Par courriel, il exprima à nouveau sa souffrance et déclara n'avoir pu supporter la convocation à l'entretien préalable, expliquant de victime, il était rapidement devenu coupable.


Par lettre, le salarié déclara prendre acte de la rupture aux torts de l'employeur.


En séance, le CHSCT constata que leur collègue ayant rompu son contrat, une enquête interne ne pourrait pas se réaliser mais déclarait se réserver le droit de mener une enquête a posteriori, pour déterminer des mesures de prévention à mettre en place.


L’ex-salarié saisit la juridiction prud'homale.

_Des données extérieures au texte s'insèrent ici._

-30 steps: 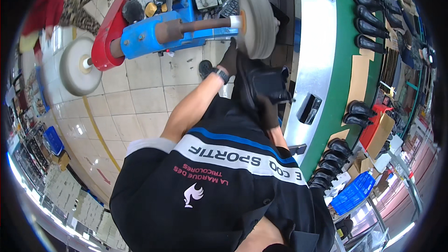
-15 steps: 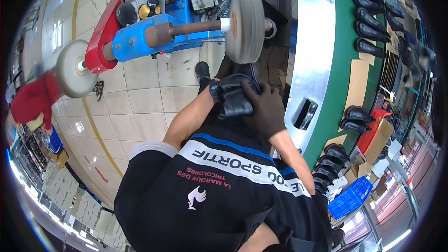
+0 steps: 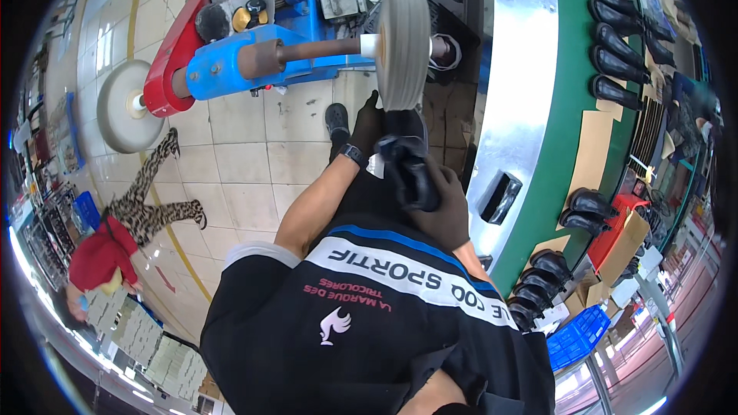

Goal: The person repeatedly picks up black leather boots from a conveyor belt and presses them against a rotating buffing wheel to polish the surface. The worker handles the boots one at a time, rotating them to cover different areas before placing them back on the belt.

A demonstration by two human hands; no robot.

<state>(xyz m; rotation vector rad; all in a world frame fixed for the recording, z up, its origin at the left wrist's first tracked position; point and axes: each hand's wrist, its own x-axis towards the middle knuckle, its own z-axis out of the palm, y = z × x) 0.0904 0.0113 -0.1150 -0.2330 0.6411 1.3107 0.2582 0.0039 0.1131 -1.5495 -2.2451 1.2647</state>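
Note:
A black leather boot [image 3: 411, 177] is held under the pale buffing wheel [image 3: 404, 50], its toe end up by the wheel's lower rim and its shaft toward my body. Whether the toe touches the wheel I cannot tell. My right hand [image 3: 450, 204], in a dark glove, is closed round the shaft from the right. To the left of the toe is my left hand [image 3: 367, 129], also dark-gloved, with fingers stretched toward the wheel and a black watch [image 3: 353, 154] at its wrist. Part of that hand's edge merges with the dark boot and trousers behind.
The wheel's shaft runs left through a blue housing [image 3: 231, 65] and red guard [image 3: 175, 54] to a second wheel [image 3: 123, 107]. At right, a metal-edged green bench [image 3: 565, 100] carries rows of black footwear [image 3: 615, 52]. A person in red [image 3: 104, 250] is at the left.
The boot has turned in my right hand, its shaft now hanging nearer me. My left hand has come off its side, fingers extended. The person in red has moved further into view.

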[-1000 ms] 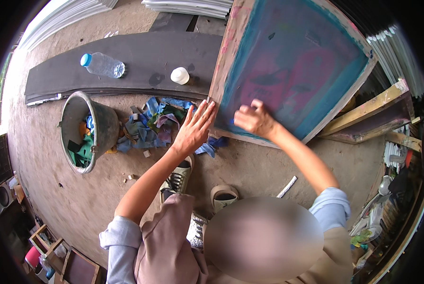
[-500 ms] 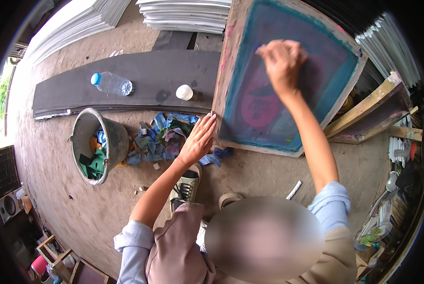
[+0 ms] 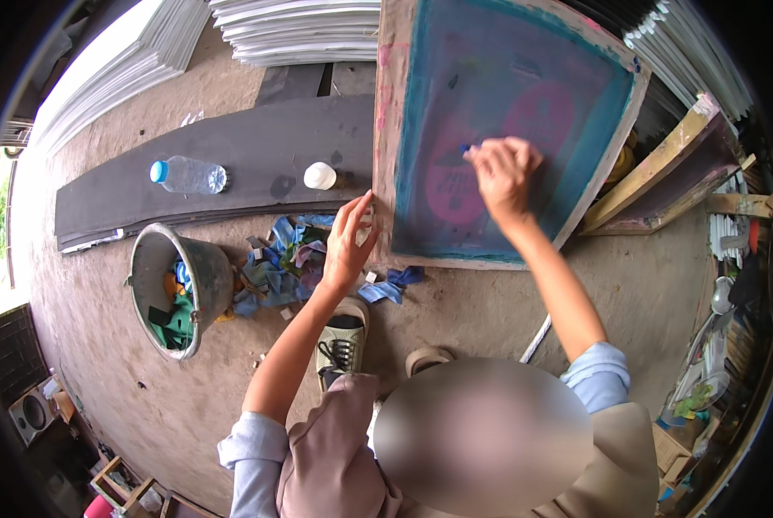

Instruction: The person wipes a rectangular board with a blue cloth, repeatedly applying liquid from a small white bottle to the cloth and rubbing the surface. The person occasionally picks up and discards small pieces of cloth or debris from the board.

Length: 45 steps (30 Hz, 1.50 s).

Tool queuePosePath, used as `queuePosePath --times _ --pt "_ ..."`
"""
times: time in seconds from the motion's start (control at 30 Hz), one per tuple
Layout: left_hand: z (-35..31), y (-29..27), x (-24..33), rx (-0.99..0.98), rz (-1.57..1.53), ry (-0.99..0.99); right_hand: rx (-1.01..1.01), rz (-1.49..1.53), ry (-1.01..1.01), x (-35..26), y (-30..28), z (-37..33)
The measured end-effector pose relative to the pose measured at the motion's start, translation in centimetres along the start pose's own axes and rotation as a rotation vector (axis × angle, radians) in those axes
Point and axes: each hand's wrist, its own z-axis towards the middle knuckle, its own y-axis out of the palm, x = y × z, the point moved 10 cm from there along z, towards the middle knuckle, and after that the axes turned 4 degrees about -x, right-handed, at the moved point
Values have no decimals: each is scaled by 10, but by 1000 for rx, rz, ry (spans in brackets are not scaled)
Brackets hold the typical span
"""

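A large printing screen [image 3: 456, 104] with blue-green mesh, pink rounded patches and a stained wooden frame [image 3: 387, 129] stands in front of me. My right hand [image 3: 503, 173] is closed over the mesh, between the two pink patches. A small dark blue wad, perhaps cloth, pokes out beside its fingers; most of it is hidden. My left hand [image 3: 349, 246] is at the left side of the wooden frame, fingertips at its edge. Its fingers are slightly bent and apart, with nothing seen in them.
On dark sheets [image 3: 257, 138] lie a clear bottle [image 3: 192, 175] with blue cap and a white bottle [image 3: 320, 176]. A bucket [image 3: 209, 276] of rags stands left, beside loose cloth scraps [image 3: 270, 272]. Another wooden frame [image 3: 654, 177] leans right; white sheets [image 3: 300, 30] are stacked behind.
My right hand has moved down the mesh toward me, uncovering the upper pink patch. My left hand's fingers, flat against the frame's edge before, are now bent. The whole view has shifted slightly.
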Motion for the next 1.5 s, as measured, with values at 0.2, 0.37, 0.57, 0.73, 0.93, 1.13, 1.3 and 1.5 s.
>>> queuePosePath --times 0.2,0.37,0.57,0.73,0.93,1.13,1.3,1.5 --pt "-2 15 -1 -51 -39 -16 -334 68 -478 -61 30 -158" --pt "-23 11 -14 -23 38 -59 -191 -21 -226 -18 13 -54" --pt "-27 16 -7 -38 -6 -6 -411 27 -278 -72 34 -142" --pt "-73 8 -23 -123 -30 -133 -565 322 74 -85 26 -186" --pt "-106 -10 -39 -32 -44 -248 -572 533 248 -128 48 -170" --pt "-110 -11 -38 -50 -36 -233 -744 490 66 -172 75 -167" --pt "-100 -6 -19 -104 -256 -246 -574 688 274 -156 39 -122" --pt "-75 12 4 -107 -642 -391 -320 704 459 -132 -26 -70"
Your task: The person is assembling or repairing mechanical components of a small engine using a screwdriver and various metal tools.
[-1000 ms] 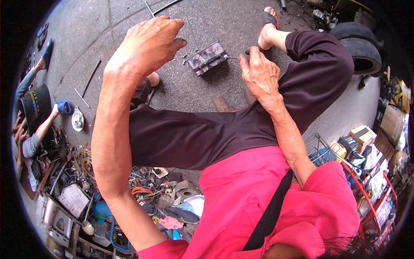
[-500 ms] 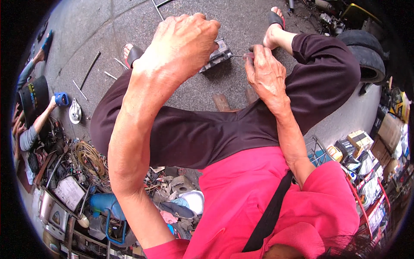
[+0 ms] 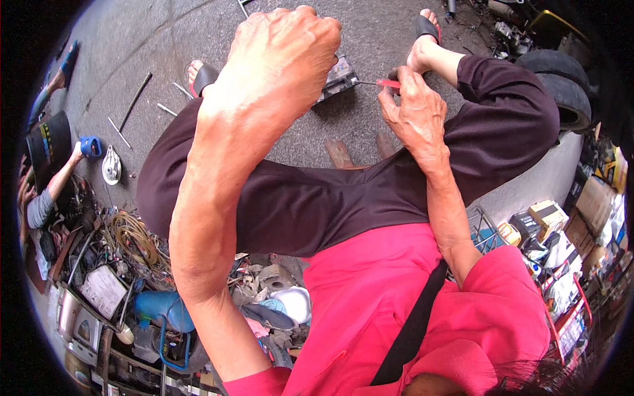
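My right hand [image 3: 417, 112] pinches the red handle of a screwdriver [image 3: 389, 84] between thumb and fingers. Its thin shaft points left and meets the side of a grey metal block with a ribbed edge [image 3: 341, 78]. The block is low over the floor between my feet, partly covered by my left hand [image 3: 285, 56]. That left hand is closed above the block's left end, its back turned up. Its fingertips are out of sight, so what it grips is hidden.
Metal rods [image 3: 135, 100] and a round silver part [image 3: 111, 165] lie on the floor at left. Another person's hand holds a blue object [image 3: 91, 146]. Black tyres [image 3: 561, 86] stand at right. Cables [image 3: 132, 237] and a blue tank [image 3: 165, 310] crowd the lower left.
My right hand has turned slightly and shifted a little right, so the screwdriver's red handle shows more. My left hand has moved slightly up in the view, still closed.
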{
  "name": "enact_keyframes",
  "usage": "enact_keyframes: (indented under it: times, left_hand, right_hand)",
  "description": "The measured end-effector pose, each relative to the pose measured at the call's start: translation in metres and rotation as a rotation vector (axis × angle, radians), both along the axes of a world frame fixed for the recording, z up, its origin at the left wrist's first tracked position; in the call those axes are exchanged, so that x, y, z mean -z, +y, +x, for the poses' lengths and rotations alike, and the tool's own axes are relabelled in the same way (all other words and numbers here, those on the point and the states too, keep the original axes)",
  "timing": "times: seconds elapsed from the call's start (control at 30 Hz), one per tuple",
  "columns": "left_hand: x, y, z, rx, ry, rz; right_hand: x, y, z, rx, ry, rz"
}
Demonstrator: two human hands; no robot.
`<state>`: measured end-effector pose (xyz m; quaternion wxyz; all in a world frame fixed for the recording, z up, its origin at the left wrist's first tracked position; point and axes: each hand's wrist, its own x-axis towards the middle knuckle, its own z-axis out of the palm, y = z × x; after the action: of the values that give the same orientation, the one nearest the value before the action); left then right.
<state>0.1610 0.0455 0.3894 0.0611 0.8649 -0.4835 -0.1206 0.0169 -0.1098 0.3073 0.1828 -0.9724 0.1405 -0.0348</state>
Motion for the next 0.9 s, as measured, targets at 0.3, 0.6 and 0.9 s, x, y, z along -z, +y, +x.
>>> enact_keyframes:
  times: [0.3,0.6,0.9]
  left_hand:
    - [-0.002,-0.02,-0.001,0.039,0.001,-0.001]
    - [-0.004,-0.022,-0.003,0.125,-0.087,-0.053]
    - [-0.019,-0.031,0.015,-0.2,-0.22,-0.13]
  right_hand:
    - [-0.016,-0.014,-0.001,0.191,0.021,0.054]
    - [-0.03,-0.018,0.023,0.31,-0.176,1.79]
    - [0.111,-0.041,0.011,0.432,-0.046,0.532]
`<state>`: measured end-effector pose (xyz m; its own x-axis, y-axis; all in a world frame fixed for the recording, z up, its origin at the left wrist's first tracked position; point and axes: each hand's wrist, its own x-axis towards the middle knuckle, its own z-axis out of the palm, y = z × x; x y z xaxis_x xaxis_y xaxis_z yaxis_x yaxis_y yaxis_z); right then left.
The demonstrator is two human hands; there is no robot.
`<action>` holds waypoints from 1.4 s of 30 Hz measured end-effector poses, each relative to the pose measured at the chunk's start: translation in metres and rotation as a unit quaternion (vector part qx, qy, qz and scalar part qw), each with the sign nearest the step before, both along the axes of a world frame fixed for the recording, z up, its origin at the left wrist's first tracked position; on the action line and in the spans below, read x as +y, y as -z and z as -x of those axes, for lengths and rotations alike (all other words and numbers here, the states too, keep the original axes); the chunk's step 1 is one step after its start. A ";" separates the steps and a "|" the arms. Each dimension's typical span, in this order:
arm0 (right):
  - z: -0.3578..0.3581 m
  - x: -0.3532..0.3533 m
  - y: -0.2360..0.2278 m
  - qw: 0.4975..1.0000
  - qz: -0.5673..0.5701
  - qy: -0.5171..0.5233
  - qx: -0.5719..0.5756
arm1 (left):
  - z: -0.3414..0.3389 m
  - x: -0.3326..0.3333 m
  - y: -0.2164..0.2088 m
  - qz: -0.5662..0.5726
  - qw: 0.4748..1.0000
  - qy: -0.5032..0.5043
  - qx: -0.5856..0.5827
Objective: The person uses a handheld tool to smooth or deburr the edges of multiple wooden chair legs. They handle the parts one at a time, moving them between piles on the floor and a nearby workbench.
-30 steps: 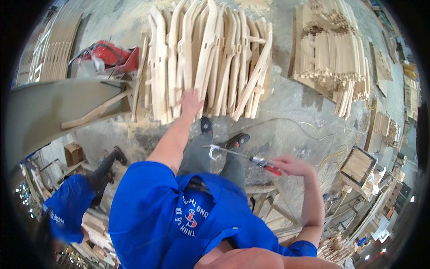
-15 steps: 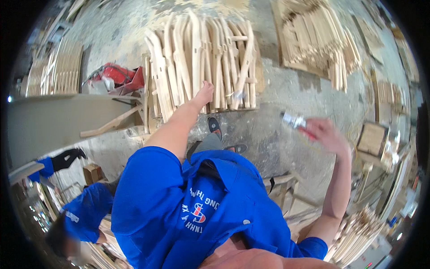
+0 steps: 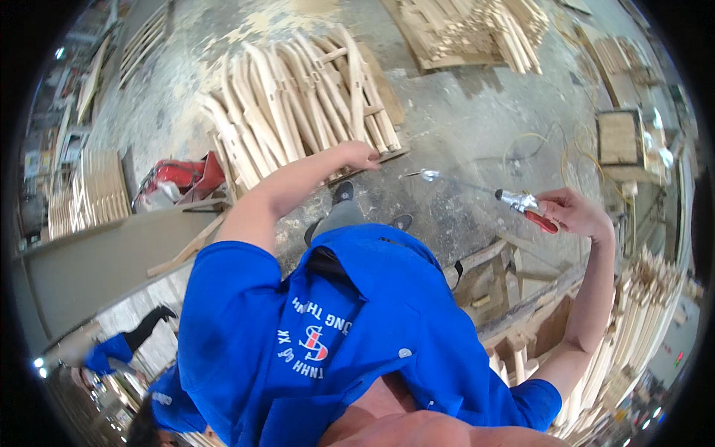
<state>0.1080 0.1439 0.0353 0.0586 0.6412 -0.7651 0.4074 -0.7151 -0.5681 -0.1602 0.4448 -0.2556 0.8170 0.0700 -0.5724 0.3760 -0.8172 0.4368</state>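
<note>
My right hand, out to the right, grips a silver hand tool with a red handle or lever. From its front a thin grey rod leads left to a small shiny silver end piece with a pointed tip, over the concrete floor; its exact kind is unclear. My left hand is over the near right edge of a pile of pale curved wooden parts. Its fingers are curled, and whatever they may hold is hidden.
Other wood stacks lie at the far right and left. A red machine sits left of the pile, beside a grey panel. A wooden frame stands near my right side. Another person in blue is at lower left.
My view has turned, shifting the wood pile left. My left hand has moved from over the wood to its right edge. The tool in my right hand now shows sharply, with its rod visible.
</note>
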 end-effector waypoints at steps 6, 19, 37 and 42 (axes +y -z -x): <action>0.027 -0.005 0.026 0.992 0.095 -0.077 -0.036 | -0.081 -0.062 -0.144 0.369 0.910 0.114 -0.151; 0.137 0.110 0.198 0.754 -0.281 0.522 -0.284 | -0.097 -0.068 -0.098 0.476 0.786 -0.355 -0.175; 0.139 -0.079 0.288 0.885 0.135 -0.074 -0.440 | -0.138 -0.076 -0.124 0.153 0.797 0.413 -0.413; 0.125 -0.102 0.292 0.879 0.108 -0.045 -0.462 | -0.177 -0.088 -0.140 -0.012 0.776 0.497 -0.389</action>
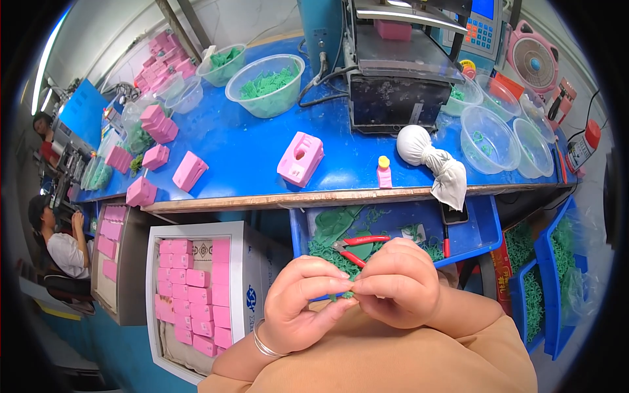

La cour d’appel jugea que la rupture du contrat de travail imputable à l’employeur et le condamna à payer au salarié une somme à titre de dommages-intérêts pour manquement à l'obligation de sécurité.


L’employeur forma pourvoi en cassation.


La Cour de cassation confirme l’arrêt : « attendu qu'ayant relevé que l'association n'avait pas tenu compte de la souffrance morale et psychologique exprimée par le salarié ni pris de mesures suffisantes pour y remédier, malgré la demande en ce sens des membres du CHSCT lors de la séance du 30 octobre 2014, alors qu'il n'était pas allégué que le salarié avait habituellement des difficultés relationnelles avec ses élèves et qu'elle avait préféré s'engager vers la voie de la sanction à son encontre ».